Re: Hashing for DISTINCT or GROUP BY in SQL
Date: Fri, 15 Oct 2010 16:38:33 -0700 (PDT)
Message-ID: <fa9f6c6a-faf9-4cd1-8d3c-5eb685db4ed1_at_30g2000yqm.googlegroups.com>
On 15 oct, 23:36, paul c <anonym..._at_not-for-mail.invalid> wrote:
> On 15/10/2010 1:26 PM, Cimode wrote:
>
> > Your comments reminded me of what initially triggered my interest in
> > databases in the first place: the proto-index structure logic behind
> > the early VSAM systems. At that time, the initial direct image data
> > files were called clusters. Not much have changed since, regarding
> > database implementations.
>
> It does seem that physical notions still impede people some or all of
> the time. When the only access methods I knew were Qsam, Bdam and Isam,
> a boss sent me to a course on the then-new Vsam. When I returned to the
> office a week later he asked me about it and I told him it would never last.
>
> Part of the motivation for IBM's vsam had to do with the mess that their
> disk architecture had created. What started as their big OS/360
> (lovingly referred to be some users as 'Obstacle System 360') turned
> into MFT or somesuch and then MVS. It had a 'system catalog' which had
> nothing to do with any database principles whatsover, being just a bunch
> of adhoc conventions. Vsam became the vehicle for a replacement
> catalog. I believe the clusters were really intended as a way to
> aggregate several disks to give a larger 'virtual' disk. But the
> problem remained that people still thought in terms of that disk
> 'device', no matter that is was 'virtual'.
>
> The 'disk architecture' that advented with the introduction of System
> 360 was called 'count-key-data' aka CKD. It was interesting in that one
> could program at the peripheral level, outboard of the mainframe cpu,
> but that focus on individual devices was an insidious impediment to real
> system thinking (which I think is what is needed for real database
> thinking) in the sense that a coherent theory is needed.
>
> The craziest extreme of CKD might have been the 2321 data cell drive.

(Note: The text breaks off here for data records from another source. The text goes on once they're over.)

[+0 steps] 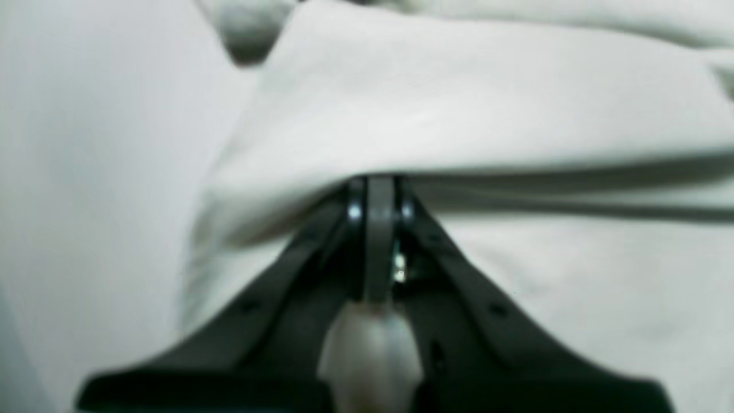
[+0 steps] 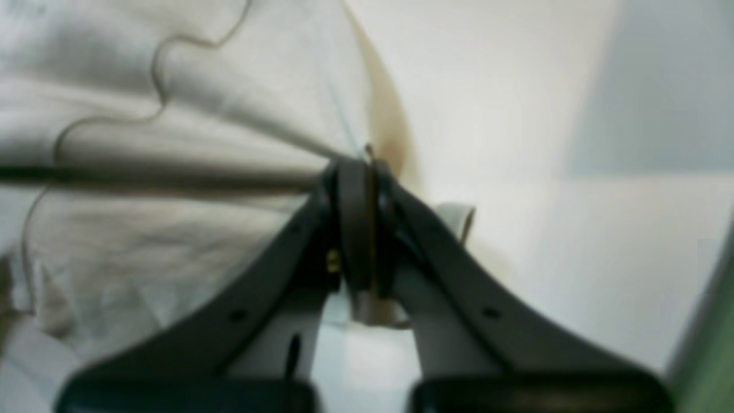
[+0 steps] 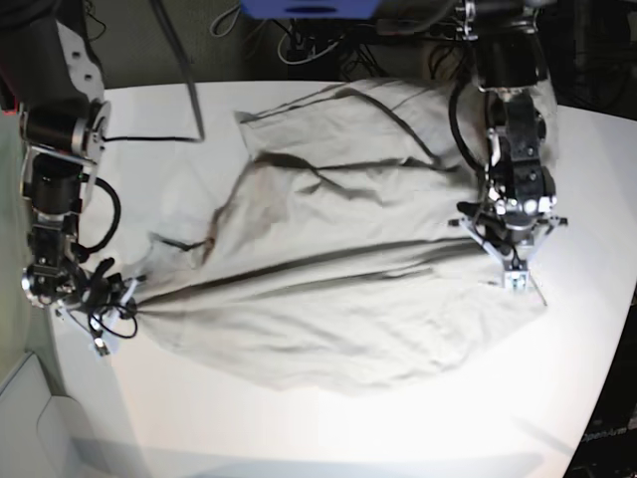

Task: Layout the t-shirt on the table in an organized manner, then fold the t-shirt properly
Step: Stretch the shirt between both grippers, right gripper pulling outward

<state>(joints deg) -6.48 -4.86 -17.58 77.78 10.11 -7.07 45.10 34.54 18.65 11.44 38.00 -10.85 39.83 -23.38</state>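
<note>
The white table [image 3: 398, 428] fills the base view, glare washing out its lower centre; dark cables [image 3: 299, 45] cross the floor along the upper edge. Both wrist views are blurred, so cloth detail is hard to make out. The t-shirt [image 3: 338, 269] lies rumpled across the middle of the table, stretched between the arms. The left gripper [image 3: 515, 281], at the right of the frame, is clamped on one edge; the right gripper [image 3: 124, 291], at lower left, pinches a bunched corner.
</note>
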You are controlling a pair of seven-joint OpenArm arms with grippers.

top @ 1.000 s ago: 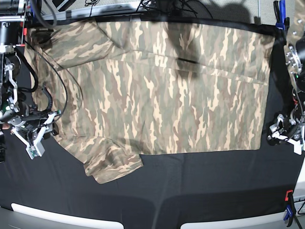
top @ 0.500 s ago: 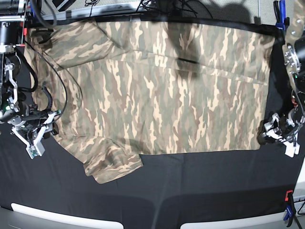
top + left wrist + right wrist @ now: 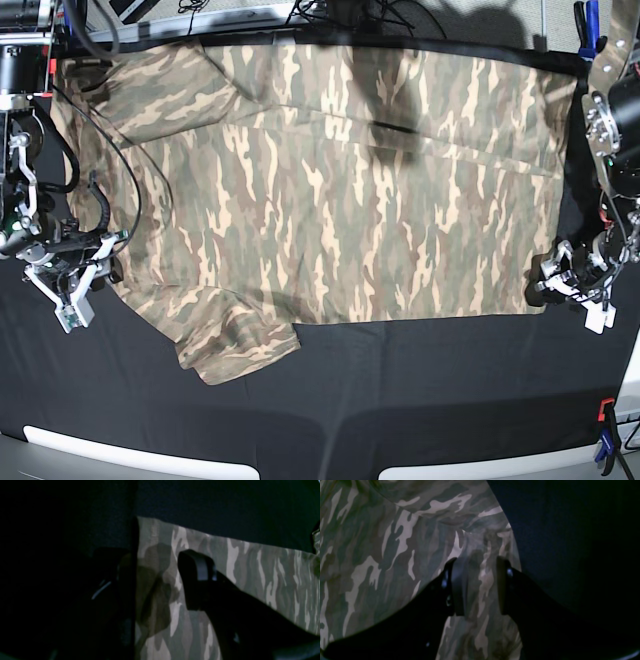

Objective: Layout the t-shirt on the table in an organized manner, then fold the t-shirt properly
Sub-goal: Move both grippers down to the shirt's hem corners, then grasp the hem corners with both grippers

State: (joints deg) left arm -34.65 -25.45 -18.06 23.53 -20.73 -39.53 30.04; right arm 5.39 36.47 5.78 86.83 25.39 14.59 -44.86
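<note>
The camouflage t-shirt (image 3: 340, 180) lies spread over most of the black table (image 3: 420, 390), with one sleeve (image 3: 235, 345) sticking out at the front left. My left gripper (image 3: 547, 285) is open at the shirt's front right corner. In the left wrist view (image 3: 150, 580) one finger (image 3: 197, 572) is over the fabric (image 3: 237, 562) and the other is in shadow over the black cloth. My right gripper (image 3: 95, 272) is at the shirt's left edge. In the right wrist view (image 3: 478, 586) its fingers are apart with camouflage fabric (image 3: 382, 542) showing between them.
Orange-and-blue clamps stand at the table's far right corner (image 3: 588, 25) and front right edge (image 3: 606, 435). Cables and arm bases crowd the back left (image 3: 30, 60). Bare black cloth runs along the front of the table.
My left gripper has moved left, from off the shirt onto its front right corner. My right gripper and the shirt have not moved.
</note>
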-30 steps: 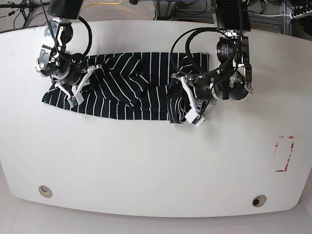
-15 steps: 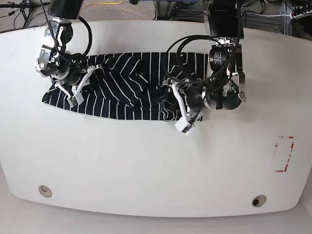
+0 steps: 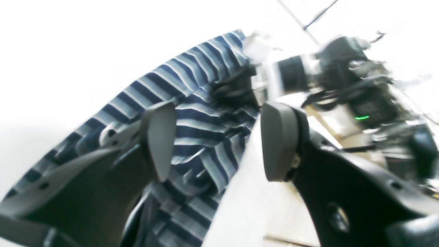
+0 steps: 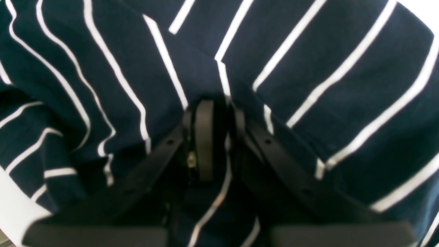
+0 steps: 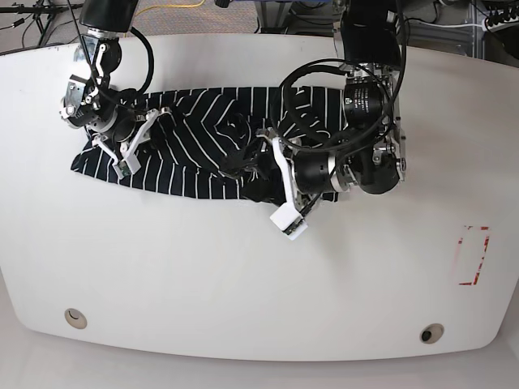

> The point to the 'K' or 'key' part of the acronym was that 'keys' were a
> distinct portion of a disk's surface and you could write what was called
> a 'channel program' which would apply only to one disk and not tie up
> the channel through which other disks were connected. I don't remember
> tape drives having 'key' support but even though the 2321 used tape, it
> supported CKD and looked to the programmer as a disk drive.
>
> Wang had a superior kind of 'vsam', forget the name, which had
> transactions. I learned it in about two hours, it was that well documented.
>
> In the 1970's IBM brought out a system called the S/38. It was really
> radical, having a linear addressing scheme that merged memory and
> whatever devices were attached, so the fixation on individual devices
> was ignored. Apparently internal politics at IBM limited the size of
> the S/38 so that it wouldn't compete with the big mainframes. Customer
> operations staff used to need to go to IBM courses to learn what
> operating system options needed to be toggled to enable the addition of
> peripherals. Some other companies like Burroughs had machines even
> before then that required no software changes to attach a new disk
> drive, in some cases not even down time so Burroughs didn't make any
> money charging for courses to learn how to do that. Wasn't Burroughs
> stupid!
>
> In recent years there was quite a lot of 'buzz' in the Linux world about
> something called the Reiser FS. It had aspects that confused logical
> with physical, which worried me. Since the principle author has gone to
> jail it seems that development has stalled and maybe I don't need to
> worry anymore about that.
Hi paul
Thanks for elaborating about the historic context. I believe you have
misunderstood the point I am trying to make. This is not about
physical vs logical confusion or a database theory vs database
implementation confusion. It is about defining the math the physical
must satisfy to effectively support the logical.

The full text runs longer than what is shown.